Task to complete:
Scan the data below and state the number of lines that include the word "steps", adding no comment.

Records for this exercise:
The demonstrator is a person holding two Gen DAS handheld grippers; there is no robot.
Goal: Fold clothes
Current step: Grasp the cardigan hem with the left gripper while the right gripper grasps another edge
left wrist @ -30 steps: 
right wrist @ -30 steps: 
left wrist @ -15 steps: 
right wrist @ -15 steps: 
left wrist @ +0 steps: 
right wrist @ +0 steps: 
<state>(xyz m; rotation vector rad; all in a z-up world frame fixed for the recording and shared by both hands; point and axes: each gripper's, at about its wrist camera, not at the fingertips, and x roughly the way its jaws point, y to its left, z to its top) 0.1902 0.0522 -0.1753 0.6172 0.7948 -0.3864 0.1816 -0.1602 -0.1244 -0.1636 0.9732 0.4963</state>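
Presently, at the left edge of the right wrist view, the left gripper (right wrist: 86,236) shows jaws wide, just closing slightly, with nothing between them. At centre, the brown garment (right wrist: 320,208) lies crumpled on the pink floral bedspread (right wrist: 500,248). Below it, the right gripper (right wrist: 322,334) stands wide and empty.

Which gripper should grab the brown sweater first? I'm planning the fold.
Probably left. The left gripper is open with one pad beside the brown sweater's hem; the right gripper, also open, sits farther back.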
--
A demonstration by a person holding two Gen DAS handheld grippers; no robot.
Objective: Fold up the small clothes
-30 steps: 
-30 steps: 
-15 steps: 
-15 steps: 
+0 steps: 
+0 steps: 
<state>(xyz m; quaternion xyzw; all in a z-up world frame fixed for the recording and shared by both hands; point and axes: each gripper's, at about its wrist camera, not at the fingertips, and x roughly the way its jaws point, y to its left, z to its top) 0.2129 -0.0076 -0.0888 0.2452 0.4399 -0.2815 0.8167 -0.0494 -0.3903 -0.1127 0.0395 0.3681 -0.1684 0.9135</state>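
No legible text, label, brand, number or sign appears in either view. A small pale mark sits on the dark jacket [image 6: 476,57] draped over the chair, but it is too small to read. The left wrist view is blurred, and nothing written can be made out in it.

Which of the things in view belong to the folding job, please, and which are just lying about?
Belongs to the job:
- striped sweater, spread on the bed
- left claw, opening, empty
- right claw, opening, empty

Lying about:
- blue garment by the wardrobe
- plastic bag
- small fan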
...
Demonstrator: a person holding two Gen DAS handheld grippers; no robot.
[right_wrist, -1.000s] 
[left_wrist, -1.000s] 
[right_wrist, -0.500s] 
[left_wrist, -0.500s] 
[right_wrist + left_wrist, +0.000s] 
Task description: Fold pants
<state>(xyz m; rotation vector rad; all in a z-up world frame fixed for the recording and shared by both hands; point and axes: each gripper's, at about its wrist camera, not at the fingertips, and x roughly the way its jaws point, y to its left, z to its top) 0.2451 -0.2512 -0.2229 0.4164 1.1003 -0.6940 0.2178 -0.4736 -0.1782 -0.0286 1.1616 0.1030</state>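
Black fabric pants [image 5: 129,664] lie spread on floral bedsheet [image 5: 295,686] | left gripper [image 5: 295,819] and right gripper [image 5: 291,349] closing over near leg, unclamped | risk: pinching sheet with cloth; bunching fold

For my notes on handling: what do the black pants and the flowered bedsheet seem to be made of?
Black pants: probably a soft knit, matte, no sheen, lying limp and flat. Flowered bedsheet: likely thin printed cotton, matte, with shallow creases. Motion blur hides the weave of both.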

Result of this exercise:
12